As for the barrels, my BH ones would have done at a pinch, but they were a tad small. The main problem with them was that they did not look much different in size from the Blue Moon 6pdr barrels – and I needed them to look substantially bigger (while being clearly distinguishable from 12pdrs). I found one really nice barrel, though I don’t know where it came from (it might be a very underscale BH 12 pdr). The other two were, remarkably enough, taken from my series 2 Minifigs Austrian 6pdrs, which says something about the accuracy of those old ranges! I cut the rear portion of the elevating plate from from plastic card and glued it to underneath and the back of the barrel.

The overall result was quite pleasing. This picture shows the three with OG horse artillery crew figures on my old basing system. The two Minifigs barrels are closest to the camera:

8 pdr models 2

A rear view without the crews (on an uneven cloth!):

8 pdr models 3

And here next to my 12pdr, the latter with AB Guard foot crew figures:

8pdr12pdr models

How would I recommend readers model the 8pdr from scratch? No need to repeat my palaver. Based on LittleArmies‘ reviews, the Blue Moon 8pdr is probably perfectly good, if your budget can stretch a pack of 6 for £12 in the UK. AB also do an 8pdr, though I haven’t seen it and neither did LittleArmies.

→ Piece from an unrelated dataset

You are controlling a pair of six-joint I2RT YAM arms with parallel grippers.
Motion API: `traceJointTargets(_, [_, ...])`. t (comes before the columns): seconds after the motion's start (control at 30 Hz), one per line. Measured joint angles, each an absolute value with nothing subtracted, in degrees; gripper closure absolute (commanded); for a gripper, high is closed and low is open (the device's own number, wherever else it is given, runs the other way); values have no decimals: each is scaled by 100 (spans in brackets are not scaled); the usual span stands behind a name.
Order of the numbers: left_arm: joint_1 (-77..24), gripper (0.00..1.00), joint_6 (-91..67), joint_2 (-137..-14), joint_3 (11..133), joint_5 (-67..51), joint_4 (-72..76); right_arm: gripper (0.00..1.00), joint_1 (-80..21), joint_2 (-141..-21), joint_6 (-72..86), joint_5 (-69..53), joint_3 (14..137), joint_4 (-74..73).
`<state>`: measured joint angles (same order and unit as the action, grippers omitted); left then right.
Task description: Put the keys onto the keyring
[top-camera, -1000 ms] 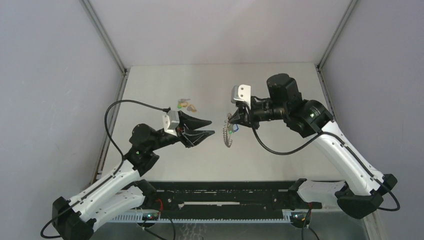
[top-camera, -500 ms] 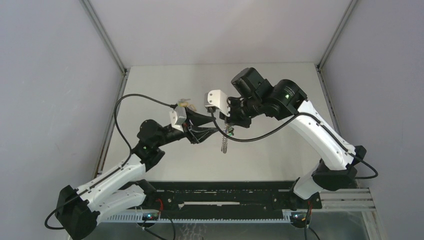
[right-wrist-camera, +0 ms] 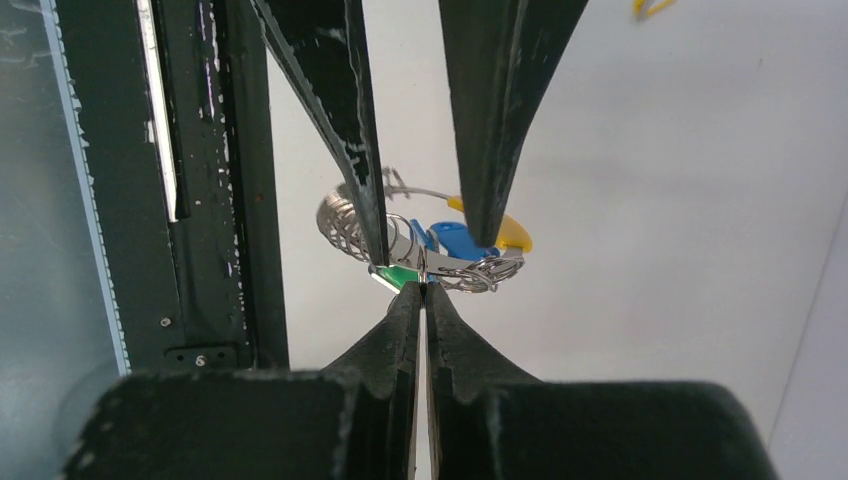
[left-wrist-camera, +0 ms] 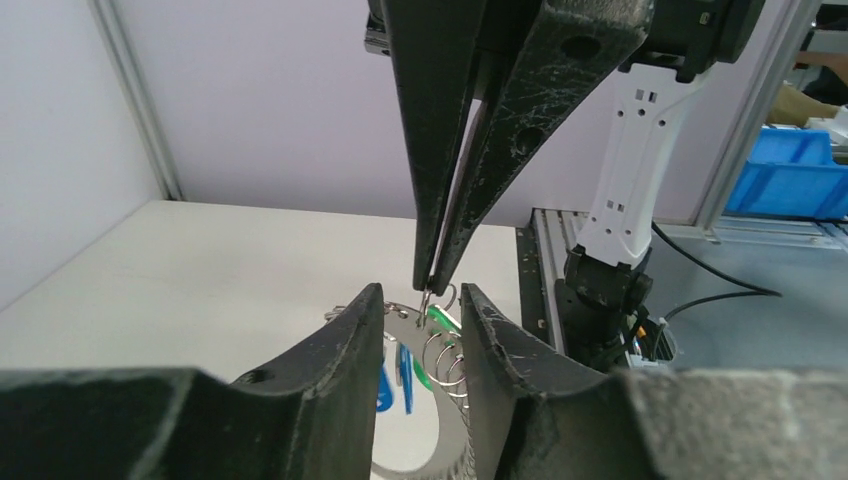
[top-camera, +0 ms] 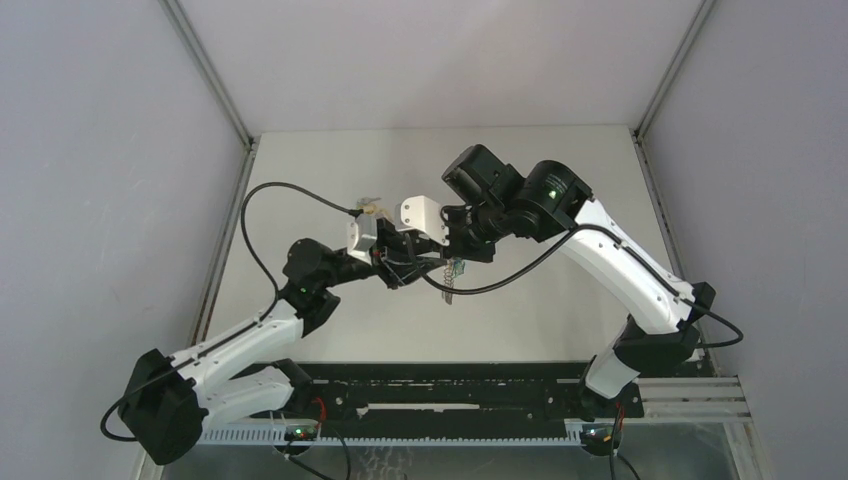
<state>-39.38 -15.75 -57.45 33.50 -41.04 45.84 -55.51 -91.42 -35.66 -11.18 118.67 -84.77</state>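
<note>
Above the table (top-camera: 560, 170), right end effector (right-wrist-camera: 421, 292) pinches one keyring (right-wrist-camera: 345, 225) carrying three keys (right-wrist-camera: 455, 238), left end effector (left-wrist-camera: 420, 292) spread.

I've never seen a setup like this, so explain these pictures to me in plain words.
You see a robot's left arm and right arm, bolted to a table. One picture looks down from above; the other two come from a camera on each wrist. The right hand is pinched shut on the keyring. A blue key, a yellow key and a green key hang on it. The left hand is open, its fingers either side of the ring. Some loose keys lie on the table, farther back.
</note>
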Motion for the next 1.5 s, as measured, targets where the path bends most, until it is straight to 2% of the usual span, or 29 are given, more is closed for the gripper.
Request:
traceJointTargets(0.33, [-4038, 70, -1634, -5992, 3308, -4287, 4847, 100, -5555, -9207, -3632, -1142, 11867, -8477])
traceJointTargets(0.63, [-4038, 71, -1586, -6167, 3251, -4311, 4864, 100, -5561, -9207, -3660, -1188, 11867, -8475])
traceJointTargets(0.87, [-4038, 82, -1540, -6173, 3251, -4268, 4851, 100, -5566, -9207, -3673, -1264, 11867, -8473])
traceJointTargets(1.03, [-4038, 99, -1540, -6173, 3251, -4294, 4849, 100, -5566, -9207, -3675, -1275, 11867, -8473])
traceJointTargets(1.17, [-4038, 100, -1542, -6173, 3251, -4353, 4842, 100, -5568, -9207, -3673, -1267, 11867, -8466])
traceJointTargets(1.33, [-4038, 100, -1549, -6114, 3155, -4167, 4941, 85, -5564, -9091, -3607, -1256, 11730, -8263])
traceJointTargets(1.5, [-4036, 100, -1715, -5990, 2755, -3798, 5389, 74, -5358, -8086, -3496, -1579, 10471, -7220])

But I have seen their 6pdr and 12 pdr and a picture. It is likely to be nicely detailed, with the trails dead straight and a little narrow. But the wheels will be about the right size, and the elevating plate probably in the right place. And you can buy them one at a time (at £2.40 here in the UK). If you are using the 12pdr and 6pdr from AB (which I will post about in due course), then this may be the best choice.

As I have already said, I don’t like the BH 8pdr, even if it was readily availalble; the OG version has the problems I have mentioned, as well as being sold in packs with crew (though these should be usable, unlike the BH ones). Incidentally, LittleArmies has two different versions of the OG artillery, neither of which match mine, though he wasn’t entirely sure where his originated from. So there’s also a risk that what you get now does not match ones I had in my 1809 Horse artillery pack, bought before Timecast days. The Warmodelling/Fantassin models are really quite horrid, and I would avoid them. LittleArmies says the XAN version works well, though I would find the wide carriage a bit off-putting. I haven’t seen the Minifigs version, but they tend to be a bit small. There will be many others out there which I haven’t seen, of course.